Description of the task » Output every entry exactly as it appears.

[Records contained in a dataset]
——

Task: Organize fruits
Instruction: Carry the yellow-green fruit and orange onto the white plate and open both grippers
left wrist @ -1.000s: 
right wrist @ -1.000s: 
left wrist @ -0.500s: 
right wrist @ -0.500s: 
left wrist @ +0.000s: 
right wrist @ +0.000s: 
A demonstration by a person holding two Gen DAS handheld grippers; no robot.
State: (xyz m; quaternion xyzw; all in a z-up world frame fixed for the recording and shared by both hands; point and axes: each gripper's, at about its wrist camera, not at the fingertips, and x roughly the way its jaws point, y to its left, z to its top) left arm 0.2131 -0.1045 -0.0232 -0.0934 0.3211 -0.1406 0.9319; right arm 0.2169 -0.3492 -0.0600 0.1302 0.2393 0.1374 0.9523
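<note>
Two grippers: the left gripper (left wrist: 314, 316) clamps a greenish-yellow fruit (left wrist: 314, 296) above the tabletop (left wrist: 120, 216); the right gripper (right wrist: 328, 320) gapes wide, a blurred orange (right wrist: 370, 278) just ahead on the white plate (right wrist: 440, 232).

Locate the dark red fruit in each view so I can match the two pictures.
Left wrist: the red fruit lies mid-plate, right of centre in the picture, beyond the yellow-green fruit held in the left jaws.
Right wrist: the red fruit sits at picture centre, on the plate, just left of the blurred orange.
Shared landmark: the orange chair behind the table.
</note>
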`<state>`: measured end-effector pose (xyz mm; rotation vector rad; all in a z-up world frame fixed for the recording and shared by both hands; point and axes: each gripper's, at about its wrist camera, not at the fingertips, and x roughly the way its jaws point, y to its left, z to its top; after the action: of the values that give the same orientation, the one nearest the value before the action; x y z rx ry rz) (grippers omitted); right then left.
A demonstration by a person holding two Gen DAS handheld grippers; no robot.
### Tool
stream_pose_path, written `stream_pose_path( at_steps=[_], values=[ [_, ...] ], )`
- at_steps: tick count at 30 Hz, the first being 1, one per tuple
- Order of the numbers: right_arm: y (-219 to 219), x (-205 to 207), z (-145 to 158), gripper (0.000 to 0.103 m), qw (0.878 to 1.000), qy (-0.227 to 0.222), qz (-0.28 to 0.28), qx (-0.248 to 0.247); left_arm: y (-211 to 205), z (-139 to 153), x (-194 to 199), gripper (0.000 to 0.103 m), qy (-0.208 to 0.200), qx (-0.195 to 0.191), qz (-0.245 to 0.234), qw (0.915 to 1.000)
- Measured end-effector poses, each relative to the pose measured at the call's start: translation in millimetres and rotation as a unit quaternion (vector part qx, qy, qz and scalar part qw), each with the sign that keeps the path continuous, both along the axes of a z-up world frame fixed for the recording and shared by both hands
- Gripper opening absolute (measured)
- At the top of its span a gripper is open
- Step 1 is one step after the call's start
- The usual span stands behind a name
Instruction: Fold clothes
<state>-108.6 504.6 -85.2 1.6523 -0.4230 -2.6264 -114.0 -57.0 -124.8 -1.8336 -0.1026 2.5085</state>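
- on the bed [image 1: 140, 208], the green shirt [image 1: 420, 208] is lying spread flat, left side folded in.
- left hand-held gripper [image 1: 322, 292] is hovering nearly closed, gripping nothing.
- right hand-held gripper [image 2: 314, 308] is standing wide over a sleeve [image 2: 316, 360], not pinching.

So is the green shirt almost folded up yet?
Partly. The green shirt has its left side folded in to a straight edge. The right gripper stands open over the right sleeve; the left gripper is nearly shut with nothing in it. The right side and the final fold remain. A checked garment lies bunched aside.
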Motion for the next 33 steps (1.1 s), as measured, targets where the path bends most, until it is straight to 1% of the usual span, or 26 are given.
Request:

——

Worked solution »
Task: Organize fruits
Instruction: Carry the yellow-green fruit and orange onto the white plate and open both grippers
left wrist @ -1.000s: 
right wrist @ -1.000s: 
left wrist @ -0.500s: 
right wrist @ -0.500s: 
left wrist @ +0.000s: 
right wrist @ +0.000s: 
A demonstration by a person holding two Gen DAS handheld grippers; no robot.
State: (xyz m; quaternion xyzw; all in a z-up world frame fixed for the recording and shared by both hands; point and axes: each gripper's, at about its wrist camera, not at the fingertips, and x roughly the way its jaws point, y to its left, z to its top) left arm 0.2131 -0.1045 -0.0232 -0.0934 0.3211 -0.1406 0.9319; right arm 0.2169 -0.3492 -0.0600 0.1302 0.2393 0.1374 0.9523
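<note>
Two grippers: the left gripper (left wrist: 314, 316) clamps a greenish-yellow fruit (left wrist: 314, 296) above the tabletop (left wrist: 120, 216); the right gripper (right wrist: 328, 320) gapes wide, a blurred orange (right wrist: 370, 278) just ahead on the white plate (right wrist: 440, 232).

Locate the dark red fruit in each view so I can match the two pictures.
Left wrist: the red fruit lies mid-plate, right of centre in the picture, beyond the yellow-green fruit held in the left jaws.
Right wrist: the red fruit sits at picture centre, on the plate, just left of the blurred orange.
Shared landmark: the orange chair behind the table.
</note>
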`<state>`: measured end-effector pose (xyz mm; rotation vector rad; all in a z-up world frame fixed for the recording and shared by both hands; point and axes: each gripper's, at about its wrist camera, not at the fingertips, and x roughly the way its jaws point, y to its left, z to its top; after the action: of the values that give the same orientation, the one nearest the value before the action; x y z rx ry rz) (grippers omitted); right then left.
A demonstration by a person holding two Gen DAS handheld grippers; no robot.
### Tool
stream_pose_path, written `stream_pose_path( at_steps=[_], values=[ [_, ...] ], )`
- at_steps: tick count at 30 Hz, the first being 1, one per tuple
- Order of the numbers: right_arm: y (-219 to 219), x (-205 to 207), z (-145 to 158), gripper (0.000 to 0.103 m), qw (0.878 to 1.000), qy (-0.227 to 0.222), qz (-0.28 to 0.28), qx (-0.248 to 0.247); left_arm: y (-211 to 205), z (-139 to 153), x (-194 to 199), gripper (0.000 to 0.103 m), qy (-0.208 to 0.200), qx (-0.195 to 0.191), qz (-0.245 to 0.234), qw (0.915 to 1.000)
- Measured end-effector poses, each relative to the pose measured at the call's start: translation in millimetres and rotation as a unit quaternion (vector part qx, qy, qz and scalar part qw), each with the sign that keeps the path continuous, both along the axes of a z-up world frame fixed for the recording and shared by both hands
- Gripper opening absolute (measured)
- At the top of its span a gripper is open
- Step 1 is one step after the call's start
- The usual span stands behind a name
Instruction: Fold clothes
<state>-108.6 504.6 -85.2 1.6523 -0.4230 -2.6264 -114.0 -57.0 -124.8 -1.8336 -0.1026 2.5085</state>
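- on the bed [image 1: 140, 208], the green shirt [image 1: 420, 208] is lying spread flat, left side folded in.
- left hand-held gripper [image 1: 322, 292] is hovering nearly closed, gripping nothing.
- right hand-held gripper [image 2: 314, 308] is standing wide over a sleeve [image 2: 316, 360], not pinching.

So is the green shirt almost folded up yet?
Partly. The green shirt has its left side folded in to a straight edge. The right gripper stands open over the right sleeve; the left gripper is nearly shut with nothing in it. The right side and the final fold remain. A checked garment lies bunched aside.
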Motion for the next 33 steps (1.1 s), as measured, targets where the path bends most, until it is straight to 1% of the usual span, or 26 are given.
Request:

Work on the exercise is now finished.